» **WHAT YOU ARE ASKED TO DO**
Locate, in the data below, the line that contains "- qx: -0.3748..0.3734" and the line that contains "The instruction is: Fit"; reproduce exactly those two lines and every line between them, nothing more.

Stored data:
§ §

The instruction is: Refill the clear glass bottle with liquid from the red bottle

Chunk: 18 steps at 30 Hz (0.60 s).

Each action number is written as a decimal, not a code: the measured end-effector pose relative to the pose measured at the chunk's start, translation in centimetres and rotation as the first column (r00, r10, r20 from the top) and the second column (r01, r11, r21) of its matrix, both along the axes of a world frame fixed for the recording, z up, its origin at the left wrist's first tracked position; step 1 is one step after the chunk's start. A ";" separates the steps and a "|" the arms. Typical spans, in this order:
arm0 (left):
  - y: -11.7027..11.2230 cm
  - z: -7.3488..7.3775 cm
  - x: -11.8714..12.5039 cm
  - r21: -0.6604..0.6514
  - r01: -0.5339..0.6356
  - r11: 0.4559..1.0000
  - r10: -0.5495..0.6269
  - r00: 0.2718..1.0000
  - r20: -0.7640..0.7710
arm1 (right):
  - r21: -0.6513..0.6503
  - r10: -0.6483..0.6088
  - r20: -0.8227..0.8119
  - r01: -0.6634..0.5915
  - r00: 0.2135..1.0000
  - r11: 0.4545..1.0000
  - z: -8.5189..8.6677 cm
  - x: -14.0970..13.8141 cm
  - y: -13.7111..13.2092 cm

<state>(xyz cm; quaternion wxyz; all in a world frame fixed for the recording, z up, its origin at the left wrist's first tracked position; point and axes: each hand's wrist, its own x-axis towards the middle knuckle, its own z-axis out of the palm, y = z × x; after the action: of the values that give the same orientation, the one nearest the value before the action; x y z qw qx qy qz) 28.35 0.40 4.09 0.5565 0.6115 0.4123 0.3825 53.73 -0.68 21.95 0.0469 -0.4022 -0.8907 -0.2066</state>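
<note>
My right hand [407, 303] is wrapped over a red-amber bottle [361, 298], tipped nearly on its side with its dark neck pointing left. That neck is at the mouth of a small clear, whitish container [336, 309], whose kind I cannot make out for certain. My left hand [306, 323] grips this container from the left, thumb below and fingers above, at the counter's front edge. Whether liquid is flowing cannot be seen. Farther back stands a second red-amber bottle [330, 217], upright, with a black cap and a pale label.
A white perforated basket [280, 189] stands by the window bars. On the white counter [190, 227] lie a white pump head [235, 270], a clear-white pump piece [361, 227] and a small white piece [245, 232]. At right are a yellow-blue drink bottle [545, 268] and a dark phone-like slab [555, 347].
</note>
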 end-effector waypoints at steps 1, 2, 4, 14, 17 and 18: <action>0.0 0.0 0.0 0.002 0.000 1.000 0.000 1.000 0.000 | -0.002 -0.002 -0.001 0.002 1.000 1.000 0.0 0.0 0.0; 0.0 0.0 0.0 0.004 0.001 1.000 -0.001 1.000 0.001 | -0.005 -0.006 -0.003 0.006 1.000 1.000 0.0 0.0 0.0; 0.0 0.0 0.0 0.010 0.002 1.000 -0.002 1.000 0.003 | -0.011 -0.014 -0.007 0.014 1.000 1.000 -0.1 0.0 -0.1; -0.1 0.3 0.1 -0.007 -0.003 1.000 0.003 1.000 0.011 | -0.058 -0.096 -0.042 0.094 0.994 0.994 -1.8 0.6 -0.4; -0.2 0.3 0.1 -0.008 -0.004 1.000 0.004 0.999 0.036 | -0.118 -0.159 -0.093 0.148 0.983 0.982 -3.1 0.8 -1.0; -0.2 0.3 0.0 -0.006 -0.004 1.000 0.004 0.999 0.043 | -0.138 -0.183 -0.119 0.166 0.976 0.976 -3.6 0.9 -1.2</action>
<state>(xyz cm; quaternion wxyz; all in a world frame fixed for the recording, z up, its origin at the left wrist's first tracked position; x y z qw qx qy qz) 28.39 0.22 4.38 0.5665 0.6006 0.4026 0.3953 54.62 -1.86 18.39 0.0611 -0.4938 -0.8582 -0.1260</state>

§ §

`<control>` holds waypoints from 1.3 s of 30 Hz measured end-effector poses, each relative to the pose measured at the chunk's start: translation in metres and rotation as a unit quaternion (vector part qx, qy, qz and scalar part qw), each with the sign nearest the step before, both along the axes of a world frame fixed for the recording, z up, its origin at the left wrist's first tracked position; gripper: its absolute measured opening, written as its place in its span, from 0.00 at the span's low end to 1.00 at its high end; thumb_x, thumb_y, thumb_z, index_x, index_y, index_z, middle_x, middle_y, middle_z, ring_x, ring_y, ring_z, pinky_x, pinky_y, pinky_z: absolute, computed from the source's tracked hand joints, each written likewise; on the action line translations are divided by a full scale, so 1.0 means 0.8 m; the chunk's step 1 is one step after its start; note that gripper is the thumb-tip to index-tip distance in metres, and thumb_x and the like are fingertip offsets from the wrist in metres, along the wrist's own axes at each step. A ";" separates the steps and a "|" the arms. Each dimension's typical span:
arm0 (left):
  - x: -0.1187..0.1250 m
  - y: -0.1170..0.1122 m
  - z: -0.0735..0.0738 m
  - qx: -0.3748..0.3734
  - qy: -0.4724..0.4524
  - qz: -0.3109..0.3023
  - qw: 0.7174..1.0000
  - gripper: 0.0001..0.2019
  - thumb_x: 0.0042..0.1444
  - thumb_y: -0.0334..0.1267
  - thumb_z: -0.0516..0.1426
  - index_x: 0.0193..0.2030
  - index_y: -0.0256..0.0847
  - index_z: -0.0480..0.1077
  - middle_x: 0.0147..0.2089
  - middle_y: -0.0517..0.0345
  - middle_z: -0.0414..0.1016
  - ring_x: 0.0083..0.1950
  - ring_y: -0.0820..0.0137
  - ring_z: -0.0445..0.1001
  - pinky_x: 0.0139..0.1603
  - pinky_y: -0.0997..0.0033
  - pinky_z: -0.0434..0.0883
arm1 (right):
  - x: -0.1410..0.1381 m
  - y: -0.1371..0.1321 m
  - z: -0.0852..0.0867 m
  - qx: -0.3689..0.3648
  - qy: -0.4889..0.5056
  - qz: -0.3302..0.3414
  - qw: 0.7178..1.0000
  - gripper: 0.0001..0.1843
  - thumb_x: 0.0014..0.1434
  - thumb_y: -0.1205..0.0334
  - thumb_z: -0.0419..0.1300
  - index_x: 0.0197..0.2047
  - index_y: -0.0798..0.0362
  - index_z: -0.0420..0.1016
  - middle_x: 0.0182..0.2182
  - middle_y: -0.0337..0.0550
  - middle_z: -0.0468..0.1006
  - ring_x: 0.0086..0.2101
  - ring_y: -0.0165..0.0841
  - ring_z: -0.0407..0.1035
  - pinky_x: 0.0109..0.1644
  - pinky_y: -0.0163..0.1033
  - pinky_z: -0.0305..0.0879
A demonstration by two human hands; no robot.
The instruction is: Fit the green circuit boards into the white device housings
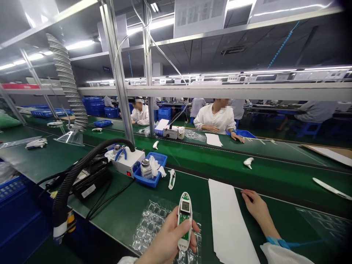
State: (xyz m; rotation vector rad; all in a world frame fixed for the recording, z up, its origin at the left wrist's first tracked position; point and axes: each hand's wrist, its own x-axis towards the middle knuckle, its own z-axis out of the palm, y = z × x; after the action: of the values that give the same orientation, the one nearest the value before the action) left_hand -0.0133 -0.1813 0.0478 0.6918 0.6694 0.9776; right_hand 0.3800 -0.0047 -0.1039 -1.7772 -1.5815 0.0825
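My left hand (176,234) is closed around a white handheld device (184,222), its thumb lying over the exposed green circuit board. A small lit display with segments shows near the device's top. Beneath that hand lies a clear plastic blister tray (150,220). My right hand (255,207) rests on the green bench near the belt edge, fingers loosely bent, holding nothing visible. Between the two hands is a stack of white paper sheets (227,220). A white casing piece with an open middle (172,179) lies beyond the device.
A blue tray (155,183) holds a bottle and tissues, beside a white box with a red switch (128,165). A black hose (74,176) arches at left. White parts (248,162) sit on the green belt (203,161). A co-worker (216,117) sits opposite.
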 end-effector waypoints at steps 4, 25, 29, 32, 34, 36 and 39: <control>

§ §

» **ANSWER TO THE PROBLEM**
  - qx: -0.3748..0.3734
  - qy: -0.4724..0.4524
  - qz: -0.3109..0.3023
  - qw: 0.7174..1.0000
  - gripper: 0.0001..0.2019
  - thumb_x: 0.0042..0.1444
  - thumb_y: -0.0334..0.1267
  - thumb_z: -0.0516..0.1426
  - index_x: 0.0193..0.2030
  - index_y: -0.0256..0.0847
  - index_z: -0.0480..0.1077
  - middle_x: 0.0147..0.2089
  - middle_y: -0.0517..0.0345
  - middle_z: -0.0414..0.1016
  - ring_x: 0.0083..0.1950
  - ring_y: -0.0820..0.0137
  - ring_z: -0.0445..0.1001
  - pinky_x: 0.0139..0.1603
  - pinky_y: -0.0997..0.0033
  - pinky_z: -0.0434..0.0883
arm1 (right):
  - x: -0.1410..0.1381 m
  - y: -0.1371..0.1321 m
  - z: -0.0852..0.0867 m
  - qx: -0.3689..0.3648
  - qy: -0.4889..0.5056
  - qz: -0.3302..0.3414
  - qw: 0.7178..1.0000
  - gripper: 0.0001..0.1843
  - thumb_x: 0.0014..0.1434
  - thumb_y: -0.1205..0.0334
  - thumb_z: -0.0419..0.1300
  - index_x: 0.0197..0.2047
  - index_y: -0.0798..0.0362
  - index_z: -0.0420..0.1016
  - middle_x: 0.0182..0.2182
  - middle_y: -0.0337..0.0550
  - middle_z: -0.0468..0.1006
  - ring_x: 0.0086..0.2101
  - ring_y: -0.0165..0.0841
  - ring_z: -0.0407..0.1035
  - pinky_x: 0.0109..0.1644
  - pinky_y: -0.0163..0.1033
  - pinky_z: -0.0305..0.0879
A demonstration by two human hands; no robot.
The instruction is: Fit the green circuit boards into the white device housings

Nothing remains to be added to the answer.